• What this task involves:
Your task is to transcribe the data in full.

--- START ---

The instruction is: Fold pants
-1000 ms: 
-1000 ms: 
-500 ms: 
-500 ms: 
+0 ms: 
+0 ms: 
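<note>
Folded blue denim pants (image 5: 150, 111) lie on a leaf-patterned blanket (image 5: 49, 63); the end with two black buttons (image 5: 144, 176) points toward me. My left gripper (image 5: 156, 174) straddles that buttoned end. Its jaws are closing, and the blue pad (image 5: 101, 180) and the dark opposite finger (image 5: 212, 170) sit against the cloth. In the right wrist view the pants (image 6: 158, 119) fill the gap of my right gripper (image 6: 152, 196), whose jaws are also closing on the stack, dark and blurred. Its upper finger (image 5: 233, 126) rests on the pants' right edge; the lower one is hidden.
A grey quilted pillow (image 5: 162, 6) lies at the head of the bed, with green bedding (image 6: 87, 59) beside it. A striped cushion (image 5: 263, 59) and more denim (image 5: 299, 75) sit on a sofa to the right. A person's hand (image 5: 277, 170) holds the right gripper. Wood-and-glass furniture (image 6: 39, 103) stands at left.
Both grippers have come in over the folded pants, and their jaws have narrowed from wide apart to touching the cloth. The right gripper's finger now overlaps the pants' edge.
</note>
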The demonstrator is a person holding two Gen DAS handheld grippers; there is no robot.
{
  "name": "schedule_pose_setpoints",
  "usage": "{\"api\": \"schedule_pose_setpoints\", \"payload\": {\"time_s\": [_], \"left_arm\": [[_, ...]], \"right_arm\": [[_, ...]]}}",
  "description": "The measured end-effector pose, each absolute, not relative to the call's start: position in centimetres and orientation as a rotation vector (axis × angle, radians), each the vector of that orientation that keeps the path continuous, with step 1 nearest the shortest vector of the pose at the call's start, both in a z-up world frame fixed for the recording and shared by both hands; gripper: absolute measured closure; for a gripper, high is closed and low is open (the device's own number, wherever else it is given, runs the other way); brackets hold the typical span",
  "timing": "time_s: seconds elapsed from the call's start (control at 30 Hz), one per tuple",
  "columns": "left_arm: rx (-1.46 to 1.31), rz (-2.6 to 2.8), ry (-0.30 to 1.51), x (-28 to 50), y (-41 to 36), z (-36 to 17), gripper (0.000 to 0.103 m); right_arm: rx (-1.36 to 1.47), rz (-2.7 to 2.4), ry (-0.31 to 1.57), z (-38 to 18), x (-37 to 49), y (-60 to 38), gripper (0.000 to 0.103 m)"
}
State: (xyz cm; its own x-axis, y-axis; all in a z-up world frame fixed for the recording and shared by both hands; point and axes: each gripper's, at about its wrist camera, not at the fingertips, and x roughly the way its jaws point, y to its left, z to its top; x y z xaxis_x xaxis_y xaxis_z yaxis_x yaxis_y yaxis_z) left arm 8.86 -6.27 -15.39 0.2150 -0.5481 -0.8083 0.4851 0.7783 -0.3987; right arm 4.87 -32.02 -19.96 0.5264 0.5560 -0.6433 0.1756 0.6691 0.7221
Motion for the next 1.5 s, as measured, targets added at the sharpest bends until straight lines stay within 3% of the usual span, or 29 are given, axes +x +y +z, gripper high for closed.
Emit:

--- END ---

• Expected output:
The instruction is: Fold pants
-1000 ms: 
-1000 ms: 
-500 ms: 
-500 ms: 
+0 ms: 
+0 ms: 
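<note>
Folded blue denim pants (image 5: 150, 111) lie on a leaf-patterned blanket (image 5: 49, 63); the end with two black buttons (image 5: 144, 176) points toward me. My left gripper (image 5: 156, 174) straddles that buttoned end. Its jaws are closing, and the blue pad (image 5: 101, 180) and the dark opposite finger (image 5: 212, 170) sit against the cloth. In the right wrist view the pants (image 6: 158, 119) fill the gap of my right gripper (image 6: 152, 196), whose jaws are also closing on the stack, dark and blurred. Its upper finger (image 5: 233, 126) rests on the pants' right edge; the lower one is hidden.
A grey quilted pillow (image 5: 162, 6) lies at the head of the bed, with green bedding (image 6: 87, 59) beside it. A striped cushion (image 5: 263, 59) and more denim (image 5: 299, 75) sit on a sofa to the right. A person's hand (image 5: 277, 170) holds the right gripper. Wood-and-glass furniture (image 6: 39, 103) stands at left.
Both grippers have come in over the folded pants, and their jaws have narrowed from wide apart to touching the cloth. The right gripper's finger now overlaps the pants' edge.
</note>
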The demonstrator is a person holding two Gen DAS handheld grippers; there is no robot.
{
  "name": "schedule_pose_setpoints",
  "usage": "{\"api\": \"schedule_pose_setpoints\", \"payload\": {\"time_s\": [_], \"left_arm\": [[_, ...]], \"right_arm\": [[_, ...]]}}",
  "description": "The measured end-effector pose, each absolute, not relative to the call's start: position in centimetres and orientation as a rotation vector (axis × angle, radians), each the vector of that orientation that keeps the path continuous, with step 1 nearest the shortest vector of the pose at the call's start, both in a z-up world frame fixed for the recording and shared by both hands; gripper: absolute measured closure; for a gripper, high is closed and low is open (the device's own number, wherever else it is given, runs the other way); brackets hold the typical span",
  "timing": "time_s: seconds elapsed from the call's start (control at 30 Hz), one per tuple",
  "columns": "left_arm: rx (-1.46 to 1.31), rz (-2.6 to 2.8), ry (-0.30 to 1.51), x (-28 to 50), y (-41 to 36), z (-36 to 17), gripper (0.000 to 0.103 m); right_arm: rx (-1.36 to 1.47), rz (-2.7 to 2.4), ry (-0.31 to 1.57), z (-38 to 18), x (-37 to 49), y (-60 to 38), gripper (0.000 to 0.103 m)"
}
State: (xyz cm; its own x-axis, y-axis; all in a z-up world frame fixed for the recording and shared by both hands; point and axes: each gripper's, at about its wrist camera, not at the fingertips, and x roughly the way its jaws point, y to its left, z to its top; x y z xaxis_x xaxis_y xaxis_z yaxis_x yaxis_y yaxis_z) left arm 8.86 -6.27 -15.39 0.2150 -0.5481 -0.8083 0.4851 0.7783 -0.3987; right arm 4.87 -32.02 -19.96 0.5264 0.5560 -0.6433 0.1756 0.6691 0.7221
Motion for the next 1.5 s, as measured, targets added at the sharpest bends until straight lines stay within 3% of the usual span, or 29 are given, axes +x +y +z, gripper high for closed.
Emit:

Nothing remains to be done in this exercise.